__EXERCISE__:
Only one stretch of the data below is needed. Output the lines from the one with "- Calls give" up to and including the one with "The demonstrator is", exactly as they stand.

┄┄┄┄┄┄

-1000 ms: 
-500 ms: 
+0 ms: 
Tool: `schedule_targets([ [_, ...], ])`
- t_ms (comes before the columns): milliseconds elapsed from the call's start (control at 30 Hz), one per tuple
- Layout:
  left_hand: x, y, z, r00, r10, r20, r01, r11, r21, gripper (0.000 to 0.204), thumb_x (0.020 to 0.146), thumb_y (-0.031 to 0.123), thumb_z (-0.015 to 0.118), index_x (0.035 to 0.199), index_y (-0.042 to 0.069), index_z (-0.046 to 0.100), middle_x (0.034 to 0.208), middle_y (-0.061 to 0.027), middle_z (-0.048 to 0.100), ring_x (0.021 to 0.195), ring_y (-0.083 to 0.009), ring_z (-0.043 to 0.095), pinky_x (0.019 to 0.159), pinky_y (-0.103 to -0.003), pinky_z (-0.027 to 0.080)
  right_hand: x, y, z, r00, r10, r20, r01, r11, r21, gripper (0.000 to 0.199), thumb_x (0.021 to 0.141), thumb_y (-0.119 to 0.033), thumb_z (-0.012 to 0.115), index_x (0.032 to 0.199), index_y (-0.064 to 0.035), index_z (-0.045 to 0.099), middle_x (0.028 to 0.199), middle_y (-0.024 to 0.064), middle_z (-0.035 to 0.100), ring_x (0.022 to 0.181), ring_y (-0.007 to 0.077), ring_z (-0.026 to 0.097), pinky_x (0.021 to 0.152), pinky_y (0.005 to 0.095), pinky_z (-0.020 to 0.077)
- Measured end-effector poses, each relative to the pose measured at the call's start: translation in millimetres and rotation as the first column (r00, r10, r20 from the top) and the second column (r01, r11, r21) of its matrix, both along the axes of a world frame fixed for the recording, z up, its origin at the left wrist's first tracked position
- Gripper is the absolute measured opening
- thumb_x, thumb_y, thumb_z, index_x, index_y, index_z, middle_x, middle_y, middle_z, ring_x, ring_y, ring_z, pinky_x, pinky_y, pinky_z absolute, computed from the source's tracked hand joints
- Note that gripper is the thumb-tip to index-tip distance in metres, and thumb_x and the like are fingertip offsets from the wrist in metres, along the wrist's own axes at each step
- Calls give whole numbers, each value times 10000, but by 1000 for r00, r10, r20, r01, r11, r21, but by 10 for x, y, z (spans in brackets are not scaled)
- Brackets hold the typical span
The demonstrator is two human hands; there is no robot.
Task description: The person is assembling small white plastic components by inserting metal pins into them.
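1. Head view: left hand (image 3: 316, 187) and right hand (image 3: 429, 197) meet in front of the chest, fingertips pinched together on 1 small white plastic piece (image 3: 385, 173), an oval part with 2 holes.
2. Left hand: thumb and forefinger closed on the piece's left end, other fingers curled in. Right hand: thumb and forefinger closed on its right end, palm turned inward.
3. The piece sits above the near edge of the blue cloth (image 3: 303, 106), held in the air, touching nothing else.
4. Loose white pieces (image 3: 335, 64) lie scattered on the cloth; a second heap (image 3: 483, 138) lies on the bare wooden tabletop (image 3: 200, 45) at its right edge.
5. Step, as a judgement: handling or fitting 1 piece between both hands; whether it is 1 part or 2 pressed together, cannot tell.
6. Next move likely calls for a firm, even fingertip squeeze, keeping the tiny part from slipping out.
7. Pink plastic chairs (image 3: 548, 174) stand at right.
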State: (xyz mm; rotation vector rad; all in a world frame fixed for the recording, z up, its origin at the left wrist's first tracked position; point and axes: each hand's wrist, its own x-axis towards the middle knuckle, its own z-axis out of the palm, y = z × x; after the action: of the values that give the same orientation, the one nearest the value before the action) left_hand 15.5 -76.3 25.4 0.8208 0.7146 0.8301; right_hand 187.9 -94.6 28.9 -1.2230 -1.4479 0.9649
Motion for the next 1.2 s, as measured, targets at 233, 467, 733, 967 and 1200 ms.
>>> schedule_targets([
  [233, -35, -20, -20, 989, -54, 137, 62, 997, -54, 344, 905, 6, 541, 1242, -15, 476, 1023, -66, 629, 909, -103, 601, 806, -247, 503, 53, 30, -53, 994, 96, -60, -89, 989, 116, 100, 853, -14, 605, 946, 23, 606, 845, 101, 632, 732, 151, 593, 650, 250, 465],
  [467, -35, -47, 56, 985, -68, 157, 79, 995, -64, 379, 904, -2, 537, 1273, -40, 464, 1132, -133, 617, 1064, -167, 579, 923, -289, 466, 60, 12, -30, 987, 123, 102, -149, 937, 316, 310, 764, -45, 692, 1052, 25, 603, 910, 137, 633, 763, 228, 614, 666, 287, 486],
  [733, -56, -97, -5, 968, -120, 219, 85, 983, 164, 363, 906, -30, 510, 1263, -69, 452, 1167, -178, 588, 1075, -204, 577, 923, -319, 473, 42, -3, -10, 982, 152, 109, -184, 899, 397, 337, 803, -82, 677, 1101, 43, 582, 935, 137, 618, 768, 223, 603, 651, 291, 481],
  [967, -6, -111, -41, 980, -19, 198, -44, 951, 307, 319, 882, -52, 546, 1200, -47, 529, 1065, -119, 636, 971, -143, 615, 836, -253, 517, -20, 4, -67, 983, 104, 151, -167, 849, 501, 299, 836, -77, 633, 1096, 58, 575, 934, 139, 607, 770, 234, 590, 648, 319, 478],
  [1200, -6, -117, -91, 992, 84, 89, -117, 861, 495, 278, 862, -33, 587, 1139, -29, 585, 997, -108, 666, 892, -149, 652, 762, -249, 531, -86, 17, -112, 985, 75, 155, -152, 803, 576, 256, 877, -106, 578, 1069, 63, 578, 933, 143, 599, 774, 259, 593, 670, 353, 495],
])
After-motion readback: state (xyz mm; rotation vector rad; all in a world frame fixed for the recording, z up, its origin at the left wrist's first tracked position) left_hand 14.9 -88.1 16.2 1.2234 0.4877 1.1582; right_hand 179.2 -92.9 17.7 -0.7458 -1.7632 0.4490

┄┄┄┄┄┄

__SOLVED PROBLEM__:
- Calls give whole numbers, each value times 10000, but by 1000 for r00, r10, r20, r01, r11, r21, but by 10 for x, y, z (spans in brackets are not scaled)
- Brackets hold the typical span
The demonstrator is two human hands; there is no robot.

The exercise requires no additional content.